Kedua orang itu tiba-tiba menjadi tegang. Salah seorang dari keduanya menggeram bertanya, “Dari manakah kau mendengar bahwa ada sesuatu peristiwa penting di lembah Gunung Merapi dan Gunung Merbabu?”

Sumangkar mengerutkan keningnya. Perlahan-lahan ia mencoba berdiri. Tetapi salah seorang dari kedua lawannya membentak. “Jangan bergerak. Itu hanya akan mempercepat kematianmu.”

“Biarlah aku berdiri. Jika ujung senjatamu benar-benar akan menghunjam dijantungku, biarlah aku mendengar keteranganmu lebih banyak lagi.”

“Tidak ada yang akan aku terangkan.”

“Tentang lembah itu,” Sumangkar masih berusaha untuk berdiri.

“Berdirilah. Kau akan mati sambil berdiri dan jatuh menelentang lagi dengan darah mengalir dari jantungmu yang akan aku sobek dengan senjataku. Bersiaplah. Jika kau benar-benar jantan, berdirilah dengan dada tengadah supaya aku tidak salah memilih arah jantungmu.”

“Baiklah. Aku memang tidak ada pilihan lain. Tetapi sebutlah namamu berdua.”

“Orang matipun tidak perlu mendengar namaku. Berdirilah tegap seperti seorang laki-laki sejati. Dosamu sudah terlalu banyak. Kau sudah menghina utusan Kerajaan Agung Majapahit sebagai penjahat-penjahat kecil. Dan kau sudah mendengar serba sedikit tentang pertemuan di lembah antara Gunung Merapi dan Gunung Merbabu.”

“Aku memang sudah mendengar. Di lembah itu akan dibicarakan pula mengenai kedua pusaka yang hilang dari Mataram. Songsong kebesaran dan yang tak ternilai adalah pusaka terbesar Kangjeng Kiai Pleret.”

“He, darimana kau tahu? “ salah seorang dari keduanya berteriak

Sementara yang lain menggeram, “Cepat. Bunuh-orang ini. Ia sangat berbahaya. Kecuali jika kau dapat menyebut, bahwa kau adalah petugas di antara kami.”

Tetapi Sumangkar menggeleng, “Aku bukan petugas sandi di antara kalian. Aku benar-benar seorang bekas penjahat yang kini menjadi pengawal sebuah Kademangan kecil disini. Dan aku benar ingin menangkapmu jika aku mampu dan membawamu menghadap Senepati Untara.”

“Gila. Kau membenarkan keputusan kami untuk membunuhmu.”

“Baiklah. Tetapi dengarlah penjelasanku tentang diriku,” Sumangkar melanjutkan.

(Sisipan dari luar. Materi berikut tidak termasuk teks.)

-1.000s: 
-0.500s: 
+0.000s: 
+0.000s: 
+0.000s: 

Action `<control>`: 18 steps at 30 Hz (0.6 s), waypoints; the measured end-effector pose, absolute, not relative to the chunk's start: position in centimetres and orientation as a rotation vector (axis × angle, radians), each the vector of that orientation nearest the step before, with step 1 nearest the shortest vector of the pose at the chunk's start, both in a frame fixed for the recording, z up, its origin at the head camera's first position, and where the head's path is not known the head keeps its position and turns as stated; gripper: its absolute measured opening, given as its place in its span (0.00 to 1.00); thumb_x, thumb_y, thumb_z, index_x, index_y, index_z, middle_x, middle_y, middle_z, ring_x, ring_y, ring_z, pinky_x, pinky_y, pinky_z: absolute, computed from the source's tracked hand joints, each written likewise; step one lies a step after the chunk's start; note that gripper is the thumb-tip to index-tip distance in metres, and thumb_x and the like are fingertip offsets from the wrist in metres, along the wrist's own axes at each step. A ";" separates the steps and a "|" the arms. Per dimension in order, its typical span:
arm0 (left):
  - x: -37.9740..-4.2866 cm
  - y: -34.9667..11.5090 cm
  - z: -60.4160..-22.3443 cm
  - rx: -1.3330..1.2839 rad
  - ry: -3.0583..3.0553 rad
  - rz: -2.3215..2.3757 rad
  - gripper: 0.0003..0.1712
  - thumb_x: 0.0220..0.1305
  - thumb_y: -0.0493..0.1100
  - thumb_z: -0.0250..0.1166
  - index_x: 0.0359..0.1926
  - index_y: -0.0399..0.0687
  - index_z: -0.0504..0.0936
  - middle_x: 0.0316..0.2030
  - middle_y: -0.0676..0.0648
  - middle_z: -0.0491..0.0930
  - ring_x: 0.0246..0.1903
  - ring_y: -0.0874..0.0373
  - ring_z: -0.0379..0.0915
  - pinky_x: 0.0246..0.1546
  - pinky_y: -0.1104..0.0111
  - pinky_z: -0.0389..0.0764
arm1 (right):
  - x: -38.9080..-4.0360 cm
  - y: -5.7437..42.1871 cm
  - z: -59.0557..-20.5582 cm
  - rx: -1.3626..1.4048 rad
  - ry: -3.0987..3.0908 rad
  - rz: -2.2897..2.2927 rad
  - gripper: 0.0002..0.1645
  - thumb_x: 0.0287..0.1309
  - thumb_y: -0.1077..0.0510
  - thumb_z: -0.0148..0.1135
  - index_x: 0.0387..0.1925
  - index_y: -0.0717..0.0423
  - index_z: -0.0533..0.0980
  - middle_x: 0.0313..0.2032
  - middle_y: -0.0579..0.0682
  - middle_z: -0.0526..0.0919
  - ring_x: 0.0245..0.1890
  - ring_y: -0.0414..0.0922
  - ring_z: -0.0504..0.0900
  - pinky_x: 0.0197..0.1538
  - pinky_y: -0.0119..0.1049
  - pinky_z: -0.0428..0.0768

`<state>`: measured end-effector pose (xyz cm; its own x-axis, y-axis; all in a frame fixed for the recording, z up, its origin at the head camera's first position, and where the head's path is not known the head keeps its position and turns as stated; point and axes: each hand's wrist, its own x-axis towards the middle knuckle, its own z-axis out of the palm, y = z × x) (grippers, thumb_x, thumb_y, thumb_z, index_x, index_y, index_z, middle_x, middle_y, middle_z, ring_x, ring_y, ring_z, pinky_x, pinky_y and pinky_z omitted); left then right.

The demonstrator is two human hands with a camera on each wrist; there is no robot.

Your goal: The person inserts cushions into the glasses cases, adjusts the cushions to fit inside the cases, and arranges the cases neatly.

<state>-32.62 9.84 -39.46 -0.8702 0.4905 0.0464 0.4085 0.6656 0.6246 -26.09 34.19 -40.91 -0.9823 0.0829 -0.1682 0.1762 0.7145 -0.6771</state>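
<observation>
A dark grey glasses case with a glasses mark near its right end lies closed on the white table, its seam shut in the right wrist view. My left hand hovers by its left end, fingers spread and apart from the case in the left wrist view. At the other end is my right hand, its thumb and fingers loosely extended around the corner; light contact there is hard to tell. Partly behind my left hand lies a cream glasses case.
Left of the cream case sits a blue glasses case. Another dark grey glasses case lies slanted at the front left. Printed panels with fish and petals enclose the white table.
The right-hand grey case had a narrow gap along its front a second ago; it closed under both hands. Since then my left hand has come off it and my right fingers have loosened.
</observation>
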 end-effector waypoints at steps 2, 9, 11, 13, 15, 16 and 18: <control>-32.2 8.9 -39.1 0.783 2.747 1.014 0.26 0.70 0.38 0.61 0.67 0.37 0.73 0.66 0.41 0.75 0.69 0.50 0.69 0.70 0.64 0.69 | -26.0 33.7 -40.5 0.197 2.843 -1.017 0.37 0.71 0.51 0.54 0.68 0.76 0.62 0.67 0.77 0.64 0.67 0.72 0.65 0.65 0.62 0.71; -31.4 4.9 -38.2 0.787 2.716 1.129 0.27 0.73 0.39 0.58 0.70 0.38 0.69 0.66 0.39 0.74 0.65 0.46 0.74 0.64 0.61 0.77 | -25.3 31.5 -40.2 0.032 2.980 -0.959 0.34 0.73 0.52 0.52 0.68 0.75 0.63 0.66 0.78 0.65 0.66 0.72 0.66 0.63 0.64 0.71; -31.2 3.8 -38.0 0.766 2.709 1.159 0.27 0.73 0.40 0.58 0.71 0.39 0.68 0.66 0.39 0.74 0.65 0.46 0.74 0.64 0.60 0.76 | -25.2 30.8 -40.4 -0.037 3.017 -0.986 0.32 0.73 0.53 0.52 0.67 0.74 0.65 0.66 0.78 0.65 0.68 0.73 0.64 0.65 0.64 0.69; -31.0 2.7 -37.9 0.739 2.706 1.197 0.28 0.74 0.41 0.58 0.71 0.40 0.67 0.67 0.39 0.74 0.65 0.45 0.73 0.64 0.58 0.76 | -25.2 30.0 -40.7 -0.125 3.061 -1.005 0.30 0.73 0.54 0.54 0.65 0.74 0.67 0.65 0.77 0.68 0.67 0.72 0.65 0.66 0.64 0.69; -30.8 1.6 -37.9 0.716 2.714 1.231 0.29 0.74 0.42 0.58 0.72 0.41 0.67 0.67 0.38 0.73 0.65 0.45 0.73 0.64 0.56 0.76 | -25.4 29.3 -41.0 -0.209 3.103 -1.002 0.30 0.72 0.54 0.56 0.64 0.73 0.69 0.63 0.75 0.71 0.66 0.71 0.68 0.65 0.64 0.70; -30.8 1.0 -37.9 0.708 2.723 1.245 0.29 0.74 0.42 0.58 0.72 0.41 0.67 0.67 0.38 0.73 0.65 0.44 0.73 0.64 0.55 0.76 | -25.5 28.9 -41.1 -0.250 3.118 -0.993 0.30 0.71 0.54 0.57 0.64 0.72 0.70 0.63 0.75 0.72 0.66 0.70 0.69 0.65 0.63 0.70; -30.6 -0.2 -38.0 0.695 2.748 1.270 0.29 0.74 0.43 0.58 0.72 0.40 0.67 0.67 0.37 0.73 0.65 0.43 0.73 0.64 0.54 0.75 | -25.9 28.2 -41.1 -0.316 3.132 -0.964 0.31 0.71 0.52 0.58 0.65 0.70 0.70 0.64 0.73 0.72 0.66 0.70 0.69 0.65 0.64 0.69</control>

“Apakah itu penting?” geram lawannya yang lain.

“Sebelum kau membunuh aku, kau tahu pasti, siapah aku ini.”

“Katakan. Cepat kalau itu memberikan sedikit ketenangan disaat matimu.”

Sumangkar menarik nafas dalam-dalam. Ia sudah berdiri tegak. Dari dua arah ia melihat ujung senjata yang siap menghujam ketubuhnya. Ketika sekilas ia memandang wajah orang-orang yang menggenggam senjata itu, dilihatnya wajah itu seolah-olah menjadi merah membara.

“Dengarlah,” berkata Sumangkar sambil melangkah surut. Tetapi kedua orang itu melangkah mendekat pula tanpa menghiraukan tanaman yang terinjak-injak kaki.

“Aku adalah seorang penjahat yang paling dibenci oleh orang-orang Pajang. Itulah sebabnya aku berusaha membuat suatu jasa bagi mereka, khususnya prajurit Pajang di daerah ini.”

“Cepat sebut, siapa kau.”

“Aku adalah penjahat besar dari Jipang. Aku adalah adik seperguruan Patih Mantahun. guru seorang Senepati Jipang yang masih muda, Tohpati yang terbunuh di daerah ini pula.”

“Tohpati yang bergelar Macan Kepatihan pada jaman itu?”

“Ya. Namaku sudah aku sebut. Sumangkar.”

Kedua orang itu termangu-mangu. Sebutan yang diucapkan oleh Sumangkar tentang dirinya sendiri sebagai saudara seperguruan Tohpati membuat orang itu berdebar-debar.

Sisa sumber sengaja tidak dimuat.